ABOUT THIS TASK :: The expected result is an exact restatement of the data, free of pictures.

DATA SHOWN ::
═══

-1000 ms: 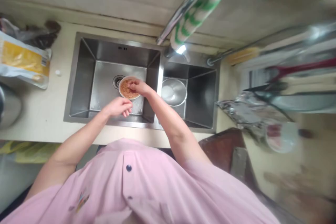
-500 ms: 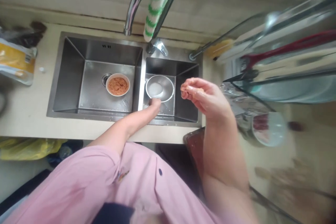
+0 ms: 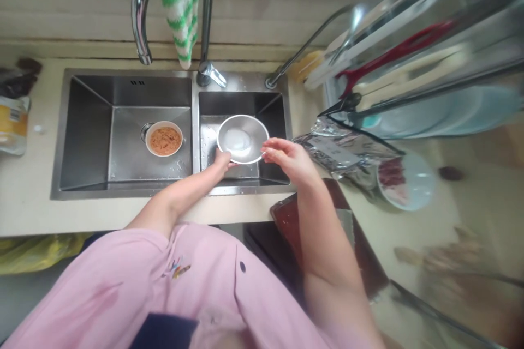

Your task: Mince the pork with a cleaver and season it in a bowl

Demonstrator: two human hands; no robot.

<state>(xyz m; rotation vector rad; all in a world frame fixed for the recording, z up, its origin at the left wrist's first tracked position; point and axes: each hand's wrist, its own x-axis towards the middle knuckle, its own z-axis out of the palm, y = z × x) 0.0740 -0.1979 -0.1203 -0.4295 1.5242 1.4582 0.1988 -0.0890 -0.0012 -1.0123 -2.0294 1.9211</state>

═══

OUTPUT OF THE TASK ::
-1000 ms: 
-500 ms: 
+0 ms: 

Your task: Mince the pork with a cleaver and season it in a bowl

Demonstrator: two human hands; no robot.

<state>(xyz m; rotation vector rad; all in a world frame fixed for the recording, z up, its origin at the left wrist's first tracked position; point and axes: each hand's wrist, its own x-axis towards the middle knuckle, its own z-axis out of the palm, y = z × x) 0.0740 -0.1979 -0.1203 -0.4295 1.5242 1.4582 0.1988 -0.0890 -0.0012 -1.0123 -2.0294 1.9211</state>

This exercise calls for no further output.